All posts in Agile

Part 1 – Microservices: It’s not (only) the size that matters, it’s (also) how you use them
Part 2 – Microservices: It’s not (only) the size that matters, it’s (also) how you use them
Part 3 – Microservices: It’s not (only) the size that matters, it’s (also) how you use them
Part 4 – Microservices: It’s not (only) the size that matters, it’s (also) how you use them
Part 5 – Microservices: It’s not (only) the size that matters, it’s (also) how you use them

As I explained in Microservices: It’s not (only) the size that matters, it’s (also) how you use them – part 5, to me a service is a logical boundary that is the technical responsible for a given business capability.
This means that the service owns all data, logic and UI for this capability everywhere it is used.

What does it mean that a service is a logical boundary?

As explained in Philippe Kruchten’s 4+1 view of software architecture, we should not automatically force the logical view to be the same as the physical implementation or for that matter the deployment view.
This often means that a service isn’t a single implementation or deployment artifact.

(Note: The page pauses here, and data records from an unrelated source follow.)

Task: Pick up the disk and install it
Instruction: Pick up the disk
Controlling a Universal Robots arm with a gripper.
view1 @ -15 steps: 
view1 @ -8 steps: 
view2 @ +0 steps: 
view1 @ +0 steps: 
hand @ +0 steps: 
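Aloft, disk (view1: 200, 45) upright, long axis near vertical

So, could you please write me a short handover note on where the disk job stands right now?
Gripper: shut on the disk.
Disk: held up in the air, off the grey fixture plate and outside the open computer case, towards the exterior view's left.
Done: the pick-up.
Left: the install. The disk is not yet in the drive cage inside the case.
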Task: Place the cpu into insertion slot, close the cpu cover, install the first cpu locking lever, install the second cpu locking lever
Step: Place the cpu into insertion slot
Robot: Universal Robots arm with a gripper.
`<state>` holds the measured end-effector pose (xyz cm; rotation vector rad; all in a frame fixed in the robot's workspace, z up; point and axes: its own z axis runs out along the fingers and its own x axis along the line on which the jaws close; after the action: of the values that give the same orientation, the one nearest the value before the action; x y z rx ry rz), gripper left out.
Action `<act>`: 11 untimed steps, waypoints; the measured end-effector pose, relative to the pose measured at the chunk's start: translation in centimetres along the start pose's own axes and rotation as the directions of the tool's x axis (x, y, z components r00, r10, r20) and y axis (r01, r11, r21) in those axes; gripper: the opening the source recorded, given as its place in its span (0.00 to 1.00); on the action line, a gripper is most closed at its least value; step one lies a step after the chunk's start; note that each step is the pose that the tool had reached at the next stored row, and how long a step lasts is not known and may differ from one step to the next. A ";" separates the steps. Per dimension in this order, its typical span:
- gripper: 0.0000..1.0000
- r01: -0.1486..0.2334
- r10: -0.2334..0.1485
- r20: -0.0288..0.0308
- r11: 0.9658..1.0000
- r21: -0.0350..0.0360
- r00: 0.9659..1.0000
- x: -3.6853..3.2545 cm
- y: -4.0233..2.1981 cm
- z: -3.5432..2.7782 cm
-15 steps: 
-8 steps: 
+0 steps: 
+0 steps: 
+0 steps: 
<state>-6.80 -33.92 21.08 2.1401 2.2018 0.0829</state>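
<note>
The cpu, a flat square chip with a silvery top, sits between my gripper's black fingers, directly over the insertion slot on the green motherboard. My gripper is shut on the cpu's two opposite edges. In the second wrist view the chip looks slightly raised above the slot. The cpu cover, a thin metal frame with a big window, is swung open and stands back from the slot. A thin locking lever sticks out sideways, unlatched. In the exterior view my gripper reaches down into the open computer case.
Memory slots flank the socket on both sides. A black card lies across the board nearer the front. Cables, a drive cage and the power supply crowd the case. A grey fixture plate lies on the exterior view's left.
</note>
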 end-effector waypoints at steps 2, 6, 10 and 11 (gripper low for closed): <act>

Examples of business capabilities are: Sales, Shipping, Marketing, Billing, Policy Management, etc.
These capabilities are pretty broad in their scope. You’ve probably read that a microservice should follow the Single Responsibility Principle (SRP) – it should do one thing and do it well.
But if a microservice should cover an entire business capability it would most like be fairly big, which goes against many of the qualities we like about microservices, such as:

  • Small (easy to comprehend)
  • Replaceable (discard the old and write a new in 2 weeks)
  • Upgradable (upgrade just the parts you want without interrupting other parts)
  • Fast startup/shutdown
  • Individually deployable

A large service is still individual deployable, but from a scaling point it’s typically all or nothing: either you scale the entire deployable unit or you don’t.
What if it is only certain use-cases that needed scaling? This is often harder with too big a deployable unit (what some people refer to a monolith) due to individual components inside the unit being too tightly coupled, like a tangled ball of yarn.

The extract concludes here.